After several years of experience with it, some mood experts began to be less cautious. I remember being surprised when I heard a well-known research team leader describe an alternative strategy, in which won a rash was seen, the dose was decreased to the previous step in the upward progression, and kept there until a rash disappeared, monitoring closely all the while. I have heard that strategies described now many times and have generally followed that approach myself. Mind you, "monitoring closely" can mean something as intensive as having the patient call me every single day and did not take any further doses until I called back and we discuss exactly what he or she observes and is experiencing. I generally do this only with patients who are capable of that kind of close follow-up. By contrast, for example, when I use this medication in a local Free Clinic, I go by the original recommendation from the company in most cases.

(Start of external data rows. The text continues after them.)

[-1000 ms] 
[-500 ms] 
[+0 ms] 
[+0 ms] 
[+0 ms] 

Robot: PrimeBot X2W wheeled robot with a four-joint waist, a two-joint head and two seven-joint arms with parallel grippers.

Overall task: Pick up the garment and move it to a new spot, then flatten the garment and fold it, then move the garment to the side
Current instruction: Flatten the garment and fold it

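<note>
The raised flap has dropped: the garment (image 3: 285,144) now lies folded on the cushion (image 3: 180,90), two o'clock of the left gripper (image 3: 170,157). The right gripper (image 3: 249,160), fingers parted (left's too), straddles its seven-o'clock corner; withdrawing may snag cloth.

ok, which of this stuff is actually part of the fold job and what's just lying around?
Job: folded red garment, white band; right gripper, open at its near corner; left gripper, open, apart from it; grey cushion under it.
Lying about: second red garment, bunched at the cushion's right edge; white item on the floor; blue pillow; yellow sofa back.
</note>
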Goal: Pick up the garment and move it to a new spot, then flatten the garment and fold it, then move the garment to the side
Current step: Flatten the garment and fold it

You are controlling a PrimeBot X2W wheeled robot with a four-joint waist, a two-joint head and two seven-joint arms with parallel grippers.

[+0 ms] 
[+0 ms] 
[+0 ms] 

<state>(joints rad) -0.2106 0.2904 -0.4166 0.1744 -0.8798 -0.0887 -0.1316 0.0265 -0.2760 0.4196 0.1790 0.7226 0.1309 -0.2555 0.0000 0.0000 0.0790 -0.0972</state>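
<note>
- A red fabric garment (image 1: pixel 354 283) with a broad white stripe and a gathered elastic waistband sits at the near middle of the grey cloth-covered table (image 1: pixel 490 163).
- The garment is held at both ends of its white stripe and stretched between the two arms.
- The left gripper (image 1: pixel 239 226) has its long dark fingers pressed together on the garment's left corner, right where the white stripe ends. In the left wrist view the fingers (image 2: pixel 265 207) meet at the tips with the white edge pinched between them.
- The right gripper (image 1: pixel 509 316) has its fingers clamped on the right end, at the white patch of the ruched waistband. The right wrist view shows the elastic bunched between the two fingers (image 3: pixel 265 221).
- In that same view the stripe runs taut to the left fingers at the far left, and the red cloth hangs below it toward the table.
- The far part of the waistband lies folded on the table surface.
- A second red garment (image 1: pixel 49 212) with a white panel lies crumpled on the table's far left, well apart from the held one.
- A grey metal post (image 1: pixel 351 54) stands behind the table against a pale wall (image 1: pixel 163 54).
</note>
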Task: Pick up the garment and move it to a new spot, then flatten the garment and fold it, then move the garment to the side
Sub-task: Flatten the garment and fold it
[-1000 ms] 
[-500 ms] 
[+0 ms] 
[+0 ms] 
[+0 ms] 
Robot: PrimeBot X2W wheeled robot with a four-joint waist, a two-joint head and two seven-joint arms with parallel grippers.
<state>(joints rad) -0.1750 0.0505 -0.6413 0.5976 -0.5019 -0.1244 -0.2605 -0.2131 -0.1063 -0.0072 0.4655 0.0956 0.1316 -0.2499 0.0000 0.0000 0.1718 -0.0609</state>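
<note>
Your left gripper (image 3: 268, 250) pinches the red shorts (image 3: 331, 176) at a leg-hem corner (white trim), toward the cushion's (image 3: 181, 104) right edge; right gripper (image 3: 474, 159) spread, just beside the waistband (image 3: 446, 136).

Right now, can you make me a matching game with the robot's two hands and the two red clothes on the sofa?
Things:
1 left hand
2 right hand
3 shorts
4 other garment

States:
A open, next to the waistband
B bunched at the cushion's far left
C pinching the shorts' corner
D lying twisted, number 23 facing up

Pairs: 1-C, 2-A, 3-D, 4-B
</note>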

All that is by way of reminding you that the rash we are talking about here is potentially very dangerous, even lethal in some circumstances. Given your experience, any re-exposure to this medication should be done only with close supervision from your prescriber.

As to whether or not your allergies might have had an impact on having that rash show up, that is indeed possible. One of the groups that has studied means of lowering the rash rate, at Stanford, has recommended "dermatologic precautions" when starting lamotrigine: no new soaps or lotions or anything else knew coming in contact with your skin, if possible; no new medications, if possible; and avoiding sunburn, and an even avoiding new foods. Obviously, the goal here is to keep your immune system from getting all revved up while starting lamotrigine. Extending their logic, it does seem reasonable to conclude that seasonal allergies might reflect a "revving up" of your immune system.

Unfortunately, however, having now potentially been sensitized to this medication, any re-exposure may carry even greater risk. The fact that your rash occurred on your face also raises concern level somewhat higher. Therefore, you and your prescriber will face a tough decision about risks and benefits if you look at restarting this medication, despite your good response to it.

In any case, I hope you're able to find a workable solution. Good luck with that.